In the end, I fought for every test on the premise that if they really believed he did not qualify more tests were nothing to be afraid of, and they eventually agreed to do every test. I left with the plan to contact them to schedule the remaining tests. I remember walking out to my car at the end of that meeting, taking a deep breath and letting all the emotions and tears come flowing out. I sat there, quiet for awhile, asking God what I should do next. Then, recovered, I suddenly realized that I had a choice. I did not have to let them test my son. I did not have to subject my son to anything more from individuals who passionately denied him services. I had a choice. I did not have to choose the district we lived in. I had the resources to be able to make another decision for my son that would be better for him.

Many parents, however, do not have that same ability to choose. I go back time and time again to those meetings in my head. I recall vividly how hard I fought and how I eventually gave up the fight, that I walked away and I did not push for services my son deserved and desperately needed. And in the fall, he was blessed to attend a Catholic school in a new district. A district that understood hearing loss, and thought it was a no-brainer that he should have equipment and an itinerant teacher to meet with him once a week and help him learn advocacy skills. He was blessed to be surrounded by educators at his school who desired to get to know him and help him learn in whatever way was best for him. I remember often that I was blessed to have a choice to walk away… and I remember that there are so many that can not.

I feel an ache in my heart for kids like my son who do not get the services they need in school – often due to the lack of finances and/or lack of adequate training of the individuals who make the decisions… perhaps often a combination of both. I do not pretend to have the answers. I have no idea what pressures were behind the people that were sitting at the table with me that prompted them to fight so hard against me. I just know that I am heartbroken for kids who fall under the radar until maybe they are so behind that someone finally has to notice… or they just fade from view.

I do not know what I am called to do about this but understand that whatever it is, it starts with sharing my experience – a desire sparked by my son’s comments this morning. “Mom, I just miss her so much.” Ms. Christyne was the first, among many since, teachers to really get to my son. He felt her love before he had his hearing aids and after. He was so blessed to have her as he has been blessed to have many teachers this year that have made him feel special and loved and educated.

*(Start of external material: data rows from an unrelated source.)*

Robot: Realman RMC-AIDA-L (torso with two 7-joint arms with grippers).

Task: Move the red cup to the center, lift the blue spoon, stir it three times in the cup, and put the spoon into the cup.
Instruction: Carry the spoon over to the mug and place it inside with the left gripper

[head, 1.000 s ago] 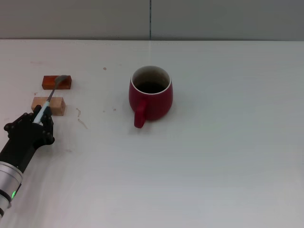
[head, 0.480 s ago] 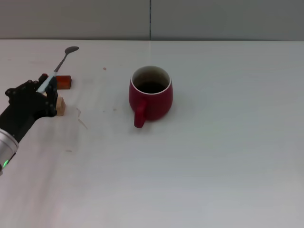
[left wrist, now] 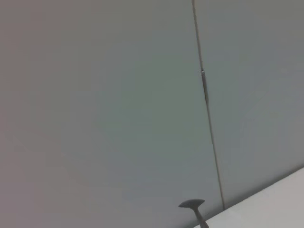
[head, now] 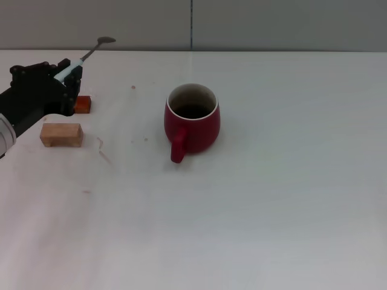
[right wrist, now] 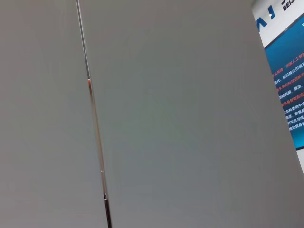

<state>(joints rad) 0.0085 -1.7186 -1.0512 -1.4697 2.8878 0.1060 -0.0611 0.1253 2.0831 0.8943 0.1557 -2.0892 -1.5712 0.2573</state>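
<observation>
White tabletop stretches out ahead of me, backed by a grey panelled wall with a thin vertical seam. My left gripper is raised over the far left part of the table, its fingers closed on the pale blue handle of the blue spoon. That spoon points up and away from me, its grey neck and bowl reaching past the table's far edge against the wall; my left wrist camera catches only the bowl and a bit of neck against that wall. Just below my gripper an orange-red block peeks out, partly hidden by the fingers, and nearer to me sits a pale wooden block. Near the middle of the table stands the red cup, upright, dark inside, its handle turned toward me. My right gripper is out of sight; its wrist camera shows only wall and the edge of a blue poster.
</observation>
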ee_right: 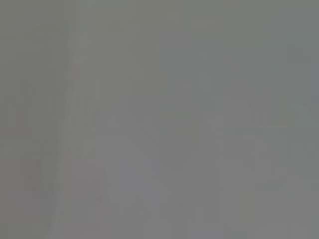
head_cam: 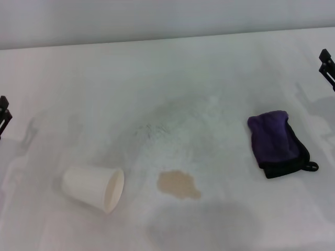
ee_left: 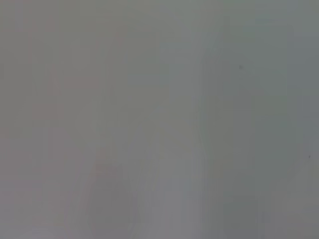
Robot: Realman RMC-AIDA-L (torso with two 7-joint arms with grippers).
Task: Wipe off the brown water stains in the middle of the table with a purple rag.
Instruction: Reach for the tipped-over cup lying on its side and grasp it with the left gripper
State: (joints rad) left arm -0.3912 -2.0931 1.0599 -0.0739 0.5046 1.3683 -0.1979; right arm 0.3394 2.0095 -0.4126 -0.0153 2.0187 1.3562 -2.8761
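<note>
- While both my arms sit parked at the table's edges in the head view, my right gripper shows only as a black sliver at the far right and my left gripper as a sliver at the far left; I cannot tell whether either is wide or narrow.
- From the head view, the purple rag lies folded on my right side, well apart from the brown water stain, which sits near the middle front. If I pinch only the rag's black loop or one fold, I judge it may unfold and drag limply, smearing rather than lifting the stain.
- A tipped white paper cup lies left of the stain; a long wiping stroke could knock it rolling.
- Through the left wrist view, only blank grey surface shows.
- Through the right wrist view, likewise; it gives me no help in aiming at the rag.
</note>
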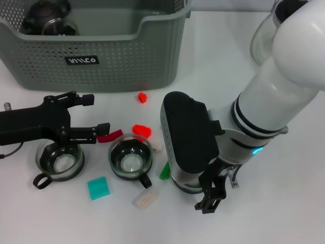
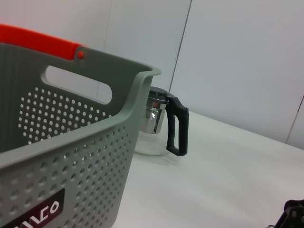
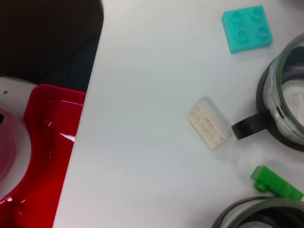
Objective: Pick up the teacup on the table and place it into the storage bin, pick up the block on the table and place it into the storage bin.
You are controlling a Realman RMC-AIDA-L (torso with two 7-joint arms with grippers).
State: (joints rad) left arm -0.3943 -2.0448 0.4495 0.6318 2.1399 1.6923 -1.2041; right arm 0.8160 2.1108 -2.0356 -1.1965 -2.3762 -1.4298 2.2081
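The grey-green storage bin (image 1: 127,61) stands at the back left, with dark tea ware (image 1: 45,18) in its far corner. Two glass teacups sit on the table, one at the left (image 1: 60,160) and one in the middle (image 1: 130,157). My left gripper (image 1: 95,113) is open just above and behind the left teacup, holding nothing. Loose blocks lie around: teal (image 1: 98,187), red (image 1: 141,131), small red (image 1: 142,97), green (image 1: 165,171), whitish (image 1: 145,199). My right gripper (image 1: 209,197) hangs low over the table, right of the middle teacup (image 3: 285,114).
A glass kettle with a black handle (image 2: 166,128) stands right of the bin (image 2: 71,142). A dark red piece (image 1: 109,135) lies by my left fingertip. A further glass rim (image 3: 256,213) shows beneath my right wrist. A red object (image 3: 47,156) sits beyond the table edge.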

Happy Teacher Appreciation Week! Let us celebrate all those who work hard, in the model of Christ the Teacher, despite limitations of resources, to make sure all kids they encounter have a safe place to learn and grow.

“Every child, every person needs to know that they are a source of joy; every child, every person, needs to be celebrated. Only when all of our weaknesses are accepted as part of our humanity can our negative, broken self-images be transformed.”